Bien manger en protégeant la planète

Les experts invités au Forum ont également noté l’importance de bien manger tout en protégeant la planète. Ils ont souligné qu’au cours du siècle dernier, les systèmes alimentaires ont subi d’importantes transformations au regard des progrès technologiques, de l’utilisation massive des combustibles fossiles, des tendances migratoires et de l’urbanisation croissante.

La production alimentaire représente une importante source des émissions mondiales de gaz à effet de serre alors que nous gaspillons un tiers des aliments que nous produisons, soit 1,3 milliard de tonnes.
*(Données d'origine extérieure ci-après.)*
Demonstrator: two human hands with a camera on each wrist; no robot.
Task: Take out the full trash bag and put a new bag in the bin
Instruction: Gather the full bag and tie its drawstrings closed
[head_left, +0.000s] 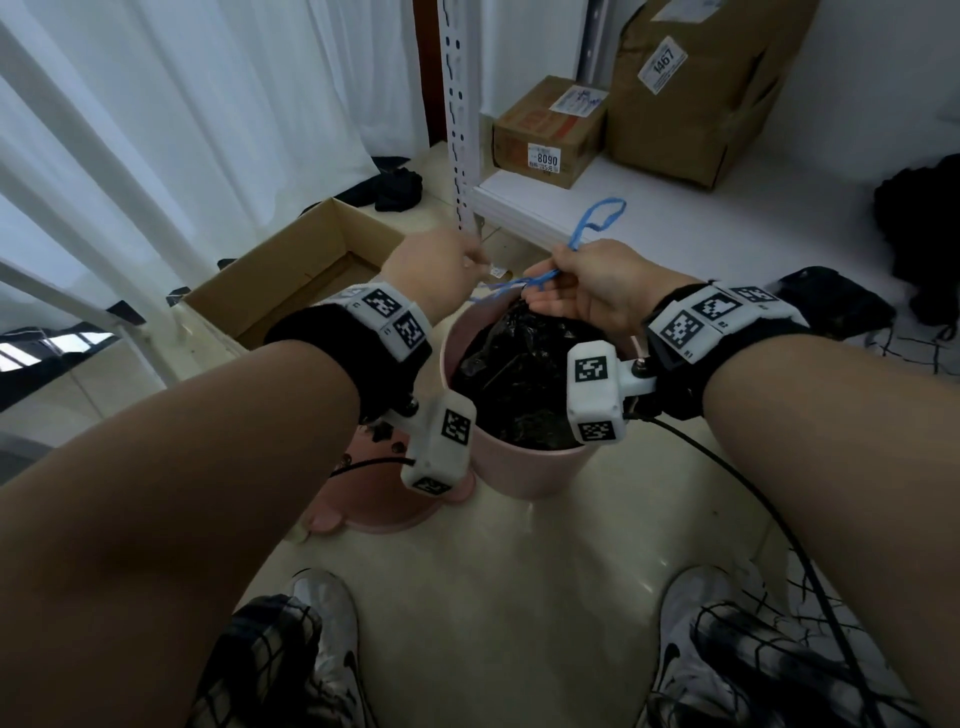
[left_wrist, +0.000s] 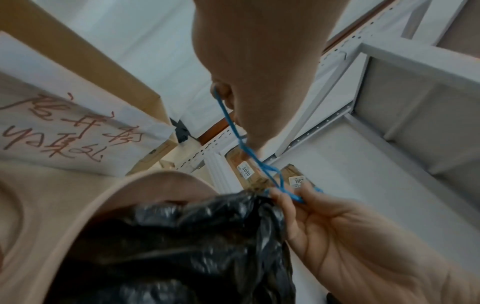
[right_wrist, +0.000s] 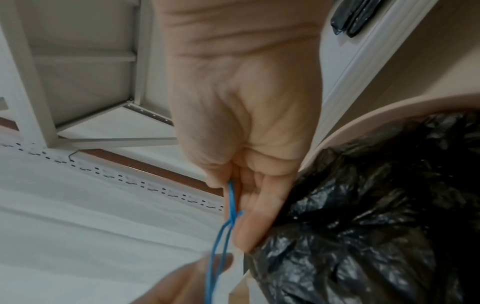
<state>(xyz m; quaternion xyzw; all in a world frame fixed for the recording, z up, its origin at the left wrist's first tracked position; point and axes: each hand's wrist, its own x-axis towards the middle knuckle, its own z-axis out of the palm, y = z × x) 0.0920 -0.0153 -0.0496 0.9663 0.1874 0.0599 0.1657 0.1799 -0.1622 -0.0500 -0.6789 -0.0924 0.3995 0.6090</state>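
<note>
Both hands pinch the blue drawstring (head_left: 540, 280): my left hand (head_left: 436, 270) and right hand (head_left: 587, 286) above the black trash bag (head_left: 519, 384) in the pink bin (head_left: 524, 467).

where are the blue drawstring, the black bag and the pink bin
drawstring (head_left: 597, 218): head view, on the loop above the right hand.
bag (head_left: 519, 384): head view, on the crumpled top inside the bin.
bin (head_left: 530, 470): head view, on the near outer wall.

Both hands, raised, pinching.
Left hand (head_left: 434, 275) and right hand (head_left: 597, 291): forearms extended, fingers curled, each pinching blue drawstring (head_left: 582, 234).
</note>
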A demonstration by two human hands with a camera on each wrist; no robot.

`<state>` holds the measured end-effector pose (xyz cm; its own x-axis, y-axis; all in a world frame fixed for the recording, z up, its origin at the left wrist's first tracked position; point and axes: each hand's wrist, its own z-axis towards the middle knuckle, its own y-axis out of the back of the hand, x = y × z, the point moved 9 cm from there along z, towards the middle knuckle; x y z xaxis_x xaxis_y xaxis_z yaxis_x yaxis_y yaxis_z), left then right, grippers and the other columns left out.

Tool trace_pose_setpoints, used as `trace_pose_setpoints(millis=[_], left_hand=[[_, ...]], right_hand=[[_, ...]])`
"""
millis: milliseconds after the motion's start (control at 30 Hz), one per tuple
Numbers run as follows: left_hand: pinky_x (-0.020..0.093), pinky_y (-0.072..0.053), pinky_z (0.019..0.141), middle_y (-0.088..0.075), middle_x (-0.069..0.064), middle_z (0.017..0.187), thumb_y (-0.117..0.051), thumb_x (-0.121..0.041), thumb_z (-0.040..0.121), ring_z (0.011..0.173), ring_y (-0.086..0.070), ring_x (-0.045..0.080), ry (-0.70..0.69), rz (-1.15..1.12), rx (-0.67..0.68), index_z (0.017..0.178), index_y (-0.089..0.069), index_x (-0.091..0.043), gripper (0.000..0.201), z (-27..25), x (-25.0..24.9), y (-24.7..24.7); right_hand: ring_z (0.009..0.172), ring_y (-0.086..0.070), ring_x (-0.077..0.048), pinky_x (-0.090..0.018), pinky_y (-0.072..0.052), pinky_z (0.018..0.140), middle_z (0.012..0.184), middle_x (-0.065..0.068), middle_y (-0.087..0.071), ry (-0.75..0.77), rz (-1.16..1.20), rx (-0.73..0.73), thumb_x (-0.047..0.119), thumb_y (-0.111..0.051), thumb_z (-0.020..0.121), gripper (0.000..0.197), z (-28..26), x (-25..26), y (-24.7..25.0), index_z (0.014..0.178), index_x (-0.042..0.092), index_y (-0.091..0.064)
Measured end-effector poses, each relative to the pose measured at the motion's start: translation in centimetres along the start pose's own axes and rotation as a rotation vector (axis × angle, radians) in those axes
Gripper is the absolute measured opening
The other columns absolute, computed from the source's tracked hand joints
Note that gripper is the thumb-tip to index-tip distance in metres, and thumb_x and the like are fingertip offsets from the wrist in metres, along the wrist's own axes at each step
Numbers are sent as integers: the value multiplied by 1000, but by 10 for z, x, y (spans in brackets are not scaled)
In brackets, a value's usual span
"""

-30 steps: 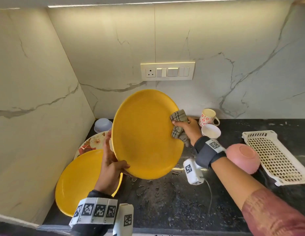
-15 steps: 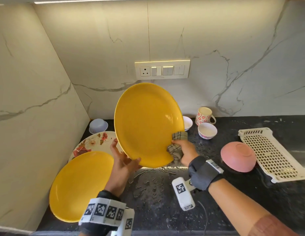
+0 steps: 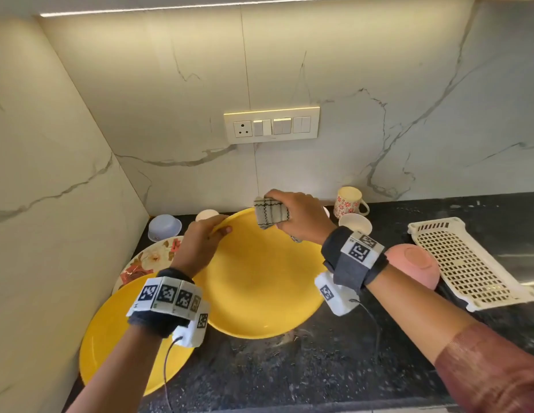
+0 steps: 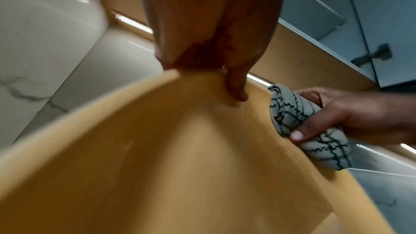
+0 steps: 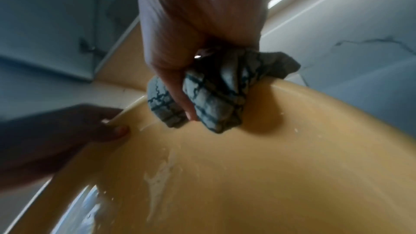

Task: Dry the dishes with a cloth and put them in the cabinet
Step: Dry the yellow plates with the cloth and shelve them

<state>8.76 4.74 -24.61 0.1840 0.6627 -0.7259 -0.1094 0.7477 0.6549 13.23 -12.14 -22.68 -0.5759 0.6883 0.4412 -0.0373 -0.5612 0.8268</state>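
Observation:
A large yellow plate (image 3: 259,281) (image 4: 180,157) (image 5: 270,166) is held nearly flat above the black counter, face up, with wet streaks on it. My left hand (image 3: 204,238) (image 4: 216,45) pinches its far left rim, thumb on top. My right hand (image 3: 298,217) (image 5: 198,38) grips a bunched checked cloth (image 3: 270,213) (image 4: 308,125) (image 5: 209,95) and presses it on the plate's far rim. A second yellow plate (image 3: 119,338) lies on the counter at the left, partly under the held one.
A floral plate (image 3: 146,260), a blue bowl (image 3: 165,226), a floral mug (image 3: 347,201), white bowls (image 3: 355,223), an upturned pink bowl (image 3: 414,265) and a white perforated tray (image 3: 465,263) lie on the wet counter (image 3: 304,368). Marble walls close the left and back. An open cabinet (image 4: 337,15) is overhead.
The plate has tipped from upright to nearly flat and come lower. My left hand shifted from the bottom edge to the far left rim; the cloth moved to the far rim.

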Motion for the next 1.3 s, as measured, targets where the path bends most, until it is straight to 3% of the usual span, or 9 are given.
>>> trace_pose_setpoints(millis=[333, 433, 567, 700, 867, 1000, 1100, 1200, 1300], left_hand=[[24, -39, 68, -58, 4, 79, -54, -8, 92, 74, -50, 14, 75, -406, -366, 92, -65, -9, 12, -24, 22, 43], [33, -36, 69, -53, 7, 73, -56, -14, 91, 73, -45, 18, 129, -561, -474, 72, -62, -21, 20, -30, 34, 45], [36, -46, 81, -62, 8, 95, -50, -9, 94, 89, -56, 20, 228, -861, -629, 93, -62, -17, 14, -36, 30, 26], [46, -48, 87, -53, 18, 125, -42, -8, 97, 104, -56, 27, 294, -1014, -631, 127, -39, -6, 30, -39, 14, -22], [48, -44, 97, -40, 5, 139, -48, -6, 94, 121, -47, 26, 283, -985, -337, 133, -20, -27, 53, -44, 6, -67], [32, -21, 111, 10, -24, 151, -78, -40, 67, 138, -10, -7, 49, -624, -220, 139, 13, -49, 117, -50, 12, -47], [58, 11, 105, 19, -15, 154, -51, -81, 63, 142, 21, 14, -359, 166, -15, 144, -8, -45, 99, -53, 0, -49], [83, -4, 92, -13, -14, 154, -31, -89, 62, 144, 6, 25, -554, 622, 442, 137, -32, -43, 88, -65, 10, -89], [71, 2, 105, 6, -21, 151, -24, -93, 56, 142, 13, 29, -451, 626, 578, 128, 2, -70, 80, -71, 20, -105]], right_hand=[[90, -59, -15, -14, -50, 71, 96, -1, -62, -462, 675, -260, 3, -74, 74, 39, -40, -84, 1, 106, 10, -53], [92, -63, -23, -31, -55, 77, 99, -5, -65, -701, 965, -390, 3, -73, 75, 33, -73, -99, -27, 100, 15, -55], [69, -64, -22, -28, -55, 54, 89, -8, -66, -1046, 1302, -387, 14, -67, 82, 35, -111, -78, -87, 113, 8, -53], [76, -63, -32, -45, -55, 63, 96, -17, -64, -1217, 1740, -203, 18, -60, 88, 22, -117, -32, -135, 106, 8, -51], [70, -58, -32, -35, -54, 45, 91, -19, -59, -1348, 1633, -154, 19, -49, 94, 15, -128, -50, -138, 100, 6, -49], [43, -56, -25, -30, -48, 37, 55, -14, -59, -1351, 1290, -45, 16, -51, 93, 15, -134, -94, -101, 87, 2, -51], [36, -55, -22, -27, -47, 32, 43, -12, -57, -1323, 1078, 112, 9, -52, 92, 19, -130, -111, -72, 75, 0, -51], [31, -55, -20, -26, -46, 31, 39, -12, -57, -1295, 862, 240, 7, -53, 91, 17, -121, -115, -58, 77, -1, -51], [31, -56, -19, -26, -47, 37, 39, -11, -58, -1292, 749, 301, 7, -55, 90, 17, -112, -115, -55, 76, -1, -52]])
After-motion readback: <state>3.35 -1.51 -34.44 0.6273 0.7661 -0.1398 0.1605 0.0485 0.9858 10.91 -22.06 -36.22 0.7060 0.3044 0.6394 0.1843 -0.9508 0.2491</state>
L’expansion des terres agricoles est également le principal facteur à l’origine de la déforestation.

Ces tendances menacent la biodiversité, qui diminue à un rythme sans précédent. Les intervenants ont illustré les moyens par lesquels des réponses locales peuvent contrer le développement d’une production et de pratiques alimentaires massives afin d’encourager une utilisation durable des ressources naturelles et une réduction du gaspillage alimentaire.

Les experts ont en outre rappelé l’impact du changement climatique qui fait peser de nouveaux risques sur la sécurité alimentaire, en particulier pour les 2 milliards de personnes qui n’ont actuellement pas un accès régulier à des aliments sains et nutritifs en quantités suffisantes.
 

UNESCO
Le chef italien Massimo Bottura a lancé un appel à l’action en insistant sur la responsabilité sociale des chefs qui peuvent sensibiliser aux choix de consommation durables et informés, soutenir des régimes alimentaires sains et lutter contre le gaspillage alimentaire.

La gastronomie pour une alimentation équilibrée et abordable

La créativité à travers la gastronomie fait partie de l’équation, ont souligné les représentants des Villes créatives de gastronomie de l’UNESCO qui ont participé à la rencontre.

Chacune de ces 26 villes du réseaux des villes créatives a adopté des stratégies et des projets innovants et adaptés au contexte local, qui tiennent compte de l’écosystème complet de la nourriture.

« Nous avons pu partager avec ces 26 villes et une trentaine de villes qui veulent s’ intégrer à ce réseau des expériences vis-à-vis d’une agriculture saine à un prix juste—c’est-à-dire de quelle manière on assure une production locale, de bonne qualité, qui puisse arrivée dans des zones urbaines qui aujourd’hui n’ont pas d’accès », s’est félicité M. Ottonne lors d’une entretien avec ONU Info.

De la même façon, les éléments du patrimoine culturel immatériel, les sites du patrimoine mondial, les réserves de biosphère et les géoparcs de l’UNESCO, servent de laboratoires d’expérimentation pour la recherche scientifique, l’innovation et la pratique qui mettent en évidence les liens intrinsèques et interdépendants entre patrimoine culturel, communautés et environnement.

Le chef italien Massimo Bottura, dont le restaurant trois étoiles au Guide Michelin se classe parmi les 5 meilleurs au monde, était parmi les participants de la rencontre.

Il a lancé un appel à l’action en insistant sur la responsabilité sociale des chefs qui peuvent sensibiliser aux choix de consommation durables et informés, soutenir des régimes alimentaires sains et lutter contre le gaspillage alimentaire. « Cuisiner est un appel à agir », a affirmé le fondateur de l’organisation à but non lucratif Food for Soul .

Le Forum s’est conclu par l’adoption de la Déclaration de Parme, qui réaffirme la nécessité de renforcer les liens entre la culture et la nourriture pour préserver la biodiversité ancrée dans l’identité et le patrimoine culturels, améliorer la production et la consommation alimentaires, soutenir une alimentation saine et impulser un changement transformateur.

« L’objectif principal de ce Forum, c’est de partager ces bonnes pratiques afin de pouvoir résoudre dans les années à venir des politiques publiques, qui sont nécessaires à des pays qui souvent n’y ont pas accès », a conclu Ernesto Ottone, soulignant qu’ils espéraient construire un dialogue entre la culture et la nourriture afin de l’intégrer dans les programmes d’une manière plus soutenue.